### EXTRACTED MATERIAL
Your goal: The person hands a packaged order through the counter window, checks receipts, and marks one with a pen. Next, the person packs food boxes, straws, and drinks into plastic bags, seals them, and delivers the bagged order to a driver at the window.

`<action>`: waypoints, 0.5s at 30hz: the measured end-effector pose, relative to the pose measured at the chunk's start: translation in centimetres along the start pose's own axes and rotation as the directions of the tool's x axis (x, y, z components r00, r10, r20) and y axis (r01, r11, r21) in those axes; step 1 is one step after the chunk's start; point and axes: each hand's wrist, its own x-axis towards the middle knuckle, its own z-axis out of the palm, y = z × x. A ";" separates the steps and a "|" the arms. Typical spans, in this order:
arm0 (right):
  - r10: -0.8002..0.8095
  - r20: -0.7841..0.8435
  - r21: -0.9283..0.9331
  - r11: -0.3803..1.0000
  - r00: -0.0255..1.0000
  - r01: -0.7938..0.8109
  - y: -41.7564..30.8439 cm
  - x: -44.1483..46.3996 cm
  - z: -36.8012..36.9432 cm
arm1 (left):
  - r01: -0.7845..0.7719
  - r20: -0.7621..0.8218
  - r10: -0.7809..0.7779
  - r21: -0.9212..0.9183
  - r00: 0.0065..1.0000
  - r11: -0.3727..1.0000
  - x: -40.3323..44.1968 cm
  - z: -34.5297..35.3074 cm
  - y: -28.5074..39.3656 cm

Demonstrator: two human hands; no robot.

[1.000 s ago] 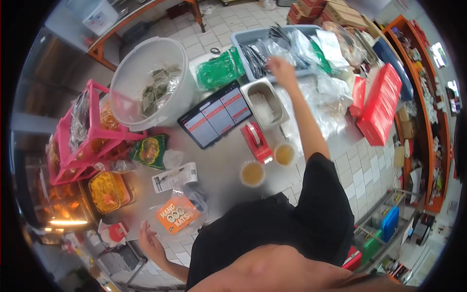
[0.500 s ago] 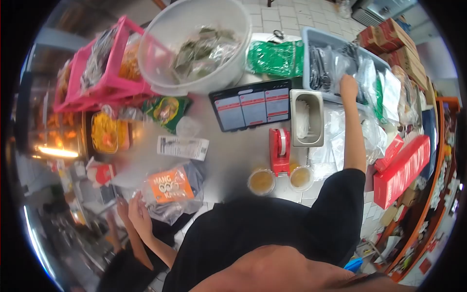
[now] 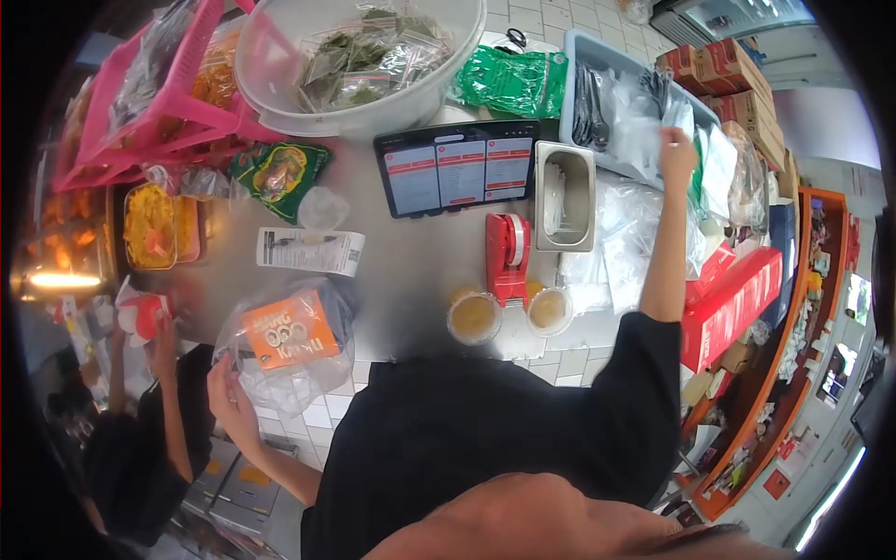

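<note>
Bag [image 3: 297, 385] at the bench's [image 3: 397, 280] near edge, toward the left corner, orange label [image 3: 291, 331] in or on it; two cups [image 3: 473, 315] outside, well apart. Left hand [image 3: 231, 406] at its left edge, grip unclear; right hand [image 3: 678, 161] over plastic [image 3: 627, 112] in the tub [image 3: 568, 89], fingers blurred, hold impossible to tell.

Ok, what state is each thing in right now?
Tablet: screen lit.
Round tub: open, holding bagged leaves.
Blue bin: open, well filled.
Metal container: open, white items inside.
Tape dispenser: loaded.
Left cup: filled.
Right cup: filled.
Receipt: printed side up.
Left hand: at labelled bag's edge, grip unclear.
Right hand: over blue bin, grip unclear.
</note>
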 end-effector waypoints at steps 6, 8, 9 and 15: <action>0.073 -0.258 -0.012 0.997 0.963 -0.079 -6.6 -0.3 -8.0 | 0.017 -0.120 -0.020 -0.026 0.993 1.000 -0.5 -0.4 -1.1; 0.255 -0.227 0.492 0.863 0.940 -0.115 -7.8 -1.5 -10.2 | 0.006 -0.165 -0.005 0.005 0.986 1.000 -0.4 -0.7 -1.2; 0.264 -0.235 0.610 0.790 0.935 -0.069 -9.7 -2.6 -11.4 | 0.003 -0.191 0.002 0.027 0.981 1.000 -0.3 -1.0 -1.3; 0.103 0.025 0.979 0.200 0.994 -0.046 -19.7 -13.7 -12.0 | -0.083 -0.327 0.140 0.183 0.934 0.980 0.9 -1.9 -4.5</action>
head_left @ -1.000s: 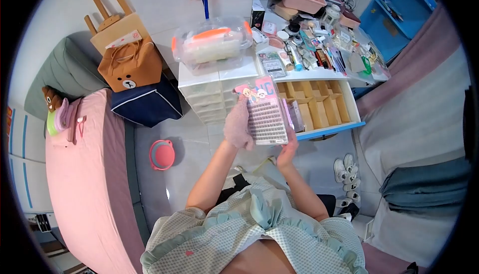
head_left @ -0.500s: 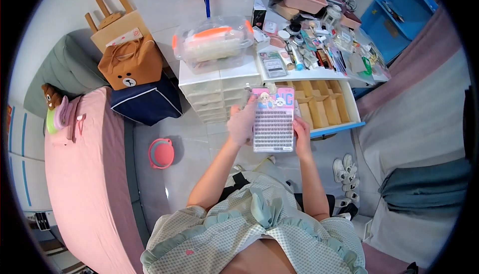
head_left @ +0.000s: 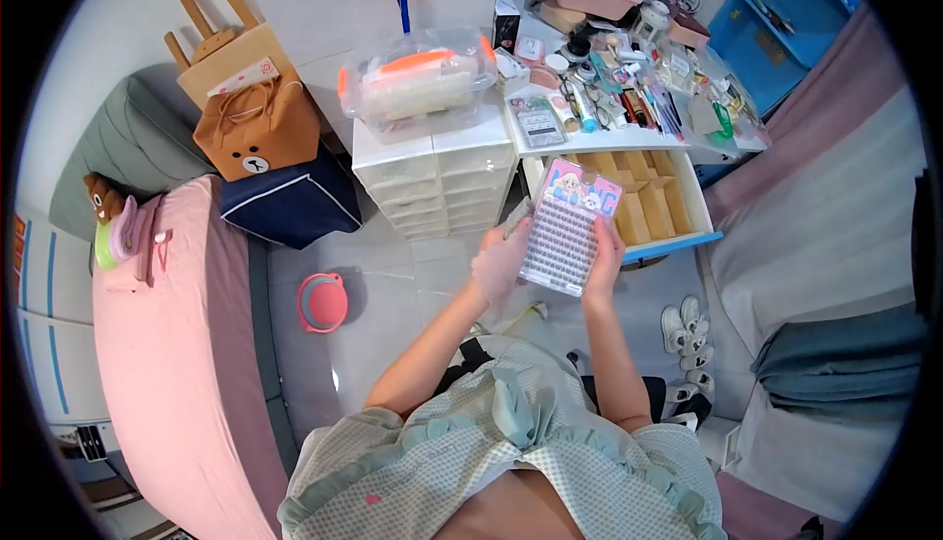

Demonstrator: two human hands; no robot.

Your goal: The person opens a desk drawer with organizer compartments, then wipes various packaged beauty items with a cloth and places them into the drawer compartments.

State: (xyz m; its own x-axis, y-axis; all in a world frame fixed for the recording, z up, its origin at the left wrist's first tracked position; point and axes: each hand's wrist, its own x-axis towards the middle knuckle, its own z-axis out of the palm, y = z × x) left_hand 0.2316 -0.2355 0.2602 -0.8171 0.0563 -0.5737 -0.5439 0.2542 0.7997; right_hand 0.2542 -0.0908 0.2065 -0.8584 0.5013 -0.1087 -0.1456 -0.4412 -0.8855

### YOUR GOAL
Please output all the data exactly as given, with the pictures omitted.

### PROBLEM SOLUTION
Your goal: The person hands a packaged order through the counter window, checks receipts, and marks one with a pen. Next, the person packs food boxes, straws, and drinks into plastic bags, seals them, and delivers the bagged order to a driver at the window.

`<action>`: waypoints, 0.5s at 30hz: the measured end-effector pose, relative to the pose measured at the chunk's start: translation in centimetres along the start pose's own axes and rotation as the directions of the tool's x axis (x, y, z components r00, r10, r20) and y axis (r01, r11, r21) in those axes; step 1 is one step after the chunk's start; point and axes: each hand's wrist, its own x-axis towards the middle knuckle, its own z-axis out of the palm, y = z × x. A ";" separates the steps and a "|" the arms. Typical spans, in this order:
arm0 (right):
  - r10: -0.8002..0.8095
  - r20: -0.7841..0.8435
  - r21: -0.9283..0.9331
  - r11: -0.3803..1.0000
  - r00: -0.0255..1.0000
  - r01: -0.7938..0.8109
  - y: -41.7564..30.8439 cm
  - x: -44.1483..46.3996 cm
  - z: -36.8012..36.9432 cm
arm1 (left):
  - r01: -0.7845..0.7719
  - r20: -0.7621..0.8218
  - r10: -0.7809..0.7779
  - r21: -0.9212..0.9183
  - r00: 0.0065..1.0000
  - r11: -0.3727..1.0000
  - x: -40.3323..44.1968 cm
  - z: -34.5297..35.3074 cm
  - y: -28.5074..39.3656 cm

Demonstrator: two human hands; no robot.

[1.000 s ago] 
[0.500 s ago] 
[now] 

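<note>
Bag [image 3: 297, 385] at the bench's [image 3: 397, 280] near edge, toward the left corner, orange label [image 3: 291, 331] in or on it; two cups [image 3: 473, 315] outside, well apart. Left hand [image 3: 231, 406] at its left edge, grip unclear; right hand [image 3: 678, 161] over plastic [image 3: 627, 112] in the tub [image 3: 568, 89], fingers blurred, hold impossible to tell.

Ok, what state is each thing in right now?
Tablet: screen lit.
Round tub: open, holding bagged leaves.
Blue bin: open, well filled.
Metal container: open, white items inside.
Tape dispenser: loaded.
Left cup: filled.
Right cup: filled.
Receipt: printed side up.
Left hand: at labelled bag's edge, grip unclear.
Right hand: over blue bin, grip unclear.
</note>
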 end-effector waypoints at steps 6, 8, 9 and 15: <action>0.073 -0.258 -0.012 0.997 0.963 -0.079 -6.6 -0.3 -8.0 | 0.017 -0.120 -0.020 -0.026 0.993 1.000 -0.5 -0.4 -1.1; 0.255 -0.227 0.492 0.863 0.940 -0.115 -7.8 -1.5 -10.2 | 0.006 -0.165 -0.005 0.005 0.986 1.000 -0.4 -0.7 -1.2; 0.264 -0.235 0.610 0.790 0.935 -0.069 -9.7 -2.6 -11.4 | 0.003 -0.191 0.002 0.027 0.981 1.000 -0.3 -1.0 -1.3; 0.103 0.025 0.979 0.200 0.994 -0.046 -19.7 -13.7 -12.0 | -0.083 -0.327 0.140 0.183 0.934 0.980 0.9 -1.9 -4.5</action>
head_left @ -1.000s: 
head_left @ -0.500s: 
head_left @ +0.000s: 

Demonstrator: two human hands; no robot.

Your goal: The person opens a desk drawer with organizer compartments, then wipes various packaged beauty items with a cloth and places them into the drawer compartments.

State: (xyz m; its own x-axis, y-axis; all in a world frame fixed for the recording, z up, its origin at the left wrist's first tracked position; point and axes: each hand's wrist, its own x-axis towards the middle knuckle, its own z-axis out of the palm, y = z × x) left_hand 0.2316 -0.2355 0.2602 -0.8171 0.0563 -0.5737 -0.5439 0.2542 0.7997; right_hand 0.2542 -0.0908 0.2065 -0.8584 0.5013 -0.1087 -0.1456 -0.4412 -0.8855

The response to the exercise is complete.